= Beginning of Section =

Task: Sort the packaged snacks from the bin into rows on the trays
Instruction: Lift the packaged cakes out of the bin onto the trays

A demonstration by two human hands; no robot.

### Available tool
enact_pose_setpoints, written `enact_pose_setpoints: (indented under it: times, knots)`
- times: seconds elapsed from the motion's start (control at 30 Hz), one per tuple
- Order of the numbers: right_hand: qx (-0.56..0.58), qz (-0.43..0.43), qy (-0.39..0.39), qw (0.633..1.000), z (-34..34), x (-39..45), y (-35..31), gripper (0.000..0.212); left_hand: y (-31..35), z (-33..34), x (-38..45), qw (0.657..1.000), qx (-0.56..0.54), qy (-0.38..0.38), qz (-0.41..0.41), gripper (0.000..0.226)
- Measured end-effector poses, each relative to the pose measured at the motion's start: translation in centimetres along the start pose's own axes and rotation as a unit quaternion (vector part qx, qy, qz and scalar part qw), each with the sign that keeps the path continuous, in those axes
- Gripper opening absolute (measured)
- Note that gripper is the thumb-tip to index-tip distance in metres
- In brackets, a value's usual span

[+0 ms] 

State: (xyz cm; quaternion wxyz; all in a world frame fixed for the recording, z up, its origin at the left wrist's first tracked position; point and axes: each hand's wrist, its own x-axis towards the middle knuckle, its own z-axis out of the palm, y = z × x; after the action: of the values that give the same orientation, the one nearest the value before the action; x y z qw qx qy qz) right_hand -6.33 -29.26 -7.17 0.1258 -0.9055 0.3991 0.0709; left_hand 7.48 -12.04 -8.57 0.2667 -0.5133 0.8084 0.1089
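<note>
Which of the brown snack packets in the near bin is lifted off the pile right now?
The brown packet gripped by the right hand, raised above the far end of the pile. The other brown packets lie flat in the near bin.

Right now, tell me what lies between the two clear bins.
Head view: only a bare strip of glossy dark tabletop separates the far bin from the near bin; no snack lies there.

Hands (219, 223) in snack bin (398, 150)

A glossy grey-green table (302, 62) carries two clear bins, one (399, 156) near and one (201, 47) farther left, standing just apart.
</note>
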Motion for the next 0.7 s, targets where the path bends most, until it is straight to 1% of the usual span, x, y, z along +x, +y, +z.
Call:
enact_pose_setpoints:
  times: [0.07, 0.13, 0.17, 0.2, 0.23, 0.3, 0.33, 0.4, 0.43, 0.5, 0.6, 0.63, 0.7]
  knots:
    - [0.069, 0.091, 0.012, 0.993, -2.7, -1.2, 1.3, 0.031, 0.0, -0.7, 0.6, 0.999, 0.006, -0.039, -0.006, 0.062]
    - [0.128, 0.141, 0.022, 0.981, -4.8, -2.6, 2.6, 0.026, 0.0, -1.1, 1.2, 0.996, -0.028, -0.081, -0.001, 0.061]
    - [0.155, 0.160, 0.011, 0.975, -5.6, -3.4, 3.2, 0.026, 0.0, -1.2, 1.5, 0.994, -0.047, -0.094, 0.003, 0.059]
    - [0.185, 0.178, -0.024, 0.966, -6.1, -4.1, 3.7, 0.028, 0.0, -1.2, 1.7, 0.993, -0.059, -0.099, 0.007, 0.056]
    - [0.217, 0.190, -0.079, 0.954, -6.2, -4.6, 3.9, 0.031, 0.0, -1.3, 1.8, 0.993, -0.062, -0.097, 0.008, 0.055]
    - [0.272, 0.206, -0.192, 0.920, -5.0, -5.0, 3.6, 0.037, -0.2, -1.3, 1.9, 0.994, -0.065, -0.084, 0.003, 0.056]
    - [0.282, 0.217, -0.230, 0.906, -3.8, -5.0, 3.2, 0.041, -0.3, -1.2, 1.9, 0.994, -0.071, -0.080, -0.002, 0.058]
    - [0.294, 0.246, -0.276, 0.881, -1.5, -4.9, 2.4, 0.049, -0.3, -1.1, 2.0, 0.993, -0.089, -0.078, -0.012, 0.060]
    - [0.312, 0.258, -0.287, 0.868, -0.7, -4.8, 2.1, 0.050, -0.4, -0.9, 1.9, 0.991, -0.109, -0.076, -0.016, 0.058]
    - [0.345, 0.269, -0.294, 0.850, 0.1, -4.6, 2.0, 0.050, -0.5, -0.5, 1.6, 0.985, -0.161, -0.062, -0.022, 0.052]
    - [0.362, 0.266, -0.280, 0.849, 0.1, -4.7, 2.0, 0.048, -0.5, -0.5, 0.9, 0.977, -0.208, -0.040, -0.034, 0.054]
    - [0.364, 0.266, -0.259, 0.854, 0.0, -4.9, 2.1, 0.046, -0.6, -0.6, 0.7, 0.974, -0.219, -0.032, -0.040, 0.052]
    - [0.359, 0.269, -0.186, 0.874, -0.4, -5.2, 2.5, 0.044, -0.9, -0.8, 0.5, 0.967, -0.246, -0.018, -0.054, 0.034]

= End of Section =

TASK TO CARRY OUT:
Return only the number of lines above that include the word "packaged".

WRITTEN SOLUTION:
2